The problems that arise in generators for arc welders are linked mainly to the low power factor of the current absorbed from the power supply mains.
Additionally, another factor that has a negative effect on the efficiency of an arc welder provided according to known layouts and methods is the unpredictable variation of the power supply voltage.
With reference to the background art by way of example, the classic widely used layout of an electronic welder is shown in FIG. 1.
The layout comprises, on the mains side, a first rectifier stage 1 constituted only by diodes, followed by a bank of leveling capacitors 2.
The current thus rectified and leveled supplies an inverter block 3 provided by means of high-frequency electronic switches, which supplies the primary winding of a transformer 4.
The secondary winding of the transformer 4 is followed by a second rectifier stage 5.
The current in output from the second rectifier stage 5 is leveled by an inductor 6 and supplies a welding arc 7.
A generator of this kind, during operation, absorbs from the mains a current that has a behavior of the type shown in FIG. 2.
It is immediately evident that a waveform of this type has a high harmonic content, and this entails a low power factor.
In this situation, in order to have a high useful power level in the arc it is necessary to absorb a high RMS value from the mains.
This entails a considerable negative impact on the power supply network, since the high harmonic content and the high RMS value of the absorbed current cause an increase in the heating of the power supply conductors and a considerable distortion of the waveform of the voltage of the power supply line, which in turn causes an increase in losses in the ferromagnetic cores of the transformers connected thereto.
Additionally, the distortion of the waveform introduces considerable noise on the line.
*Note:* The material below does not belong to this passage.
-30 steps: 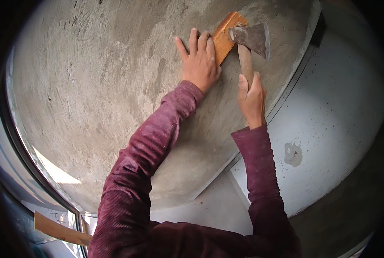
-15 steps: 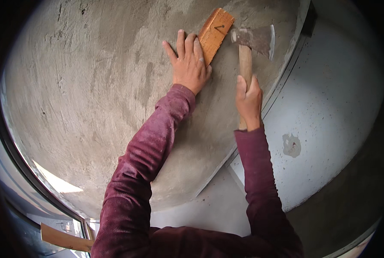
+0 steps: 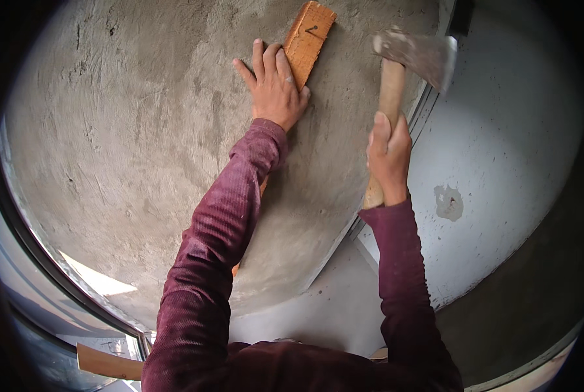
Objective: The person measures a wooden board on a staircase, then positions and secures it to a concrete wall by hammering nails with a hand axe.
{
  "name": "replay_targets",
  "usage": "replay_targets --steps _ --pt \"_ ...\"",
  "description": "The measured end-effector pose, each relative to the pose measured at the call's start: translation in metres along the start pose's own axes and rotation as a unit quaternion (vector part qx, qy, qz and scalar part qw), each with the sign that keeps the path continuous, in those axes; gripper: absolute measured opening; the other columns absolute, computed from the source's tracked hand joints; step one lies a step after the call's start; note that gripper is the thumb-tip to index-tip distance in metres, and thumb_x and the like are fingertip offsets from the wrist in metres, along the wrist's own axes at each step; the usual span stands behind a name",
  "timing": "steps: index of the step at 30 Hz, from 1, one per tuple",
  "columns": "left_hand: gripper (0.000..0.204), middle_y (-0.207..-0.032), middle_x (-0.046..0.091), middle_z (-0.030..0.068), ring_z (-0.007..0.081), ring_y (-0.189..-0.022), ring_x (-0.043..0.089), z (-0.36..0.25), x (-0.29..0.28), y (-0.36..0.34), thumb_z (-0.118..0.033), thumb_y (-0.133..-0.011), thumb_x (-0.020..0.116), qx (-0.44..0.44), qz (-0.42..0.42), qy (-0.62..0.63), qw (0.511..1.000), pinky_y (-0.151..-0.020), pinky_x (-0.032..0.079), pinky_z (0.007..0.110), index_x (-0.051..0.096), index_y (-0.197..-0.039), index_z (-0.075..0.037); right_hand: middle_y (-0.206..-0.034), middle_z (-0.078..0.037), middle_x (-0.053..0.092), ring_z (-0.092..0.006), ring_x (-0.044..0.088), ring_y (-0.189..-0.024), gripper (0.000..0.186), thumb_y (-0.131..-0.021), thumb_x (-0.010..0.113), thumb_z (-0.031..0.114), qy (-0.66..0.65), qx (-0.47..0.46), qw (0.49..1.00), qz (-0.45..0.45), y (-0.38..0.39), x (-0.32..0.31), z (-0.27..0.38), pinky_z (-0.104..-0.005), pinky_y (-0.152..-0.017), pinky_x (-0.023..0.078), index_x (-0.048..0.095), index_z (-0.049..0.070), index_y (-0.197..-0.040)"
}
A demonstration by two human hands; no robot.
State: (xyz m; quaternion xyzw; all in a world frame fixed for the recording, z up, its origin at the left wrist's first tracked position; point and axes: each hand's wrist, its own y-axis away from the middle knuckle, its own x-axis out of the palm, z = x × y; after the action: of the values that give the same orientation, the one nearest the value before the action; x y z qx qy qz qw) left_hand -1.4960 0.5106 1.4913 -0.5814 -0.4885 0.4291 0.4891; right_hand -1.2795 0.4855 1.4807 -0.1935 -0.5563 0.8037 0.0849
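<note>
My left hand lies over a long orange-brown wooden board set against a rough grey cement surface. Its thumb is along the board's right edge and the fingers, partly spread, are on the left. My forearm hides much of the board's lower part; bits of it show beside the sleeve. In my right hand is a hatchet, gripped around its pale wooden handle. The hatchet head is up, apart from the board, with its cutting edge to the right and its blunt end toward the board. Motion slightly blurs the head.
A white panel with a grey patch borders the cement on the right. Dark framing curves along the left side. At the lower left, a strip of wood-coloured material sticks out beside my left arm.
The hatchet has swung right, away from the board, with my right hand. The board and my left hand appear a little farther left and higher in view.
</note>
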Motion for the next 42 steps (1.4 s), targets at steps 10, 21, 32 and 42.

Further, when the welding generators are of limited power, as occurs for those intended to be supplied by domestic utility systems, the high intensity of the absorbed RMS current causes the intervention of the thermal protection of the utility system even though the power delivered on the welding arc is lower than that of an equivalent resistive load.
Moreover, as already mentioned, a generator with a layout of the type shown in FIG. 1 inevitably is affected by the variations in the input supply voltage, and this reduces considerably the performance of said generator.
In view of these problems, welding generators have been devised that have additional stages that allow a mains current absorption that is as sinusoidal as possible, i.e., render the generator equivalent to a resistive load so as to be able to use all the active power available to the user.
Additional stages have also been adopted which have the task of automatically adapting the generator to the mains voltage variations, ensuring good and stable performance of the generator.
Generators with layouts of this type can be of the type shown schematically in FIG. 3.
This layout clearly shows that with respect to the diagram of FIG. 1 there is the addition of a stage 8 that is interposed between the rectifier block 1 and the leveling block 2.
This stage, termed PFC, can be provided in various kinds.
Generators of this type are in any case expensive and complicated and sometimes critical in the choice of the components that need to withstand high voltages.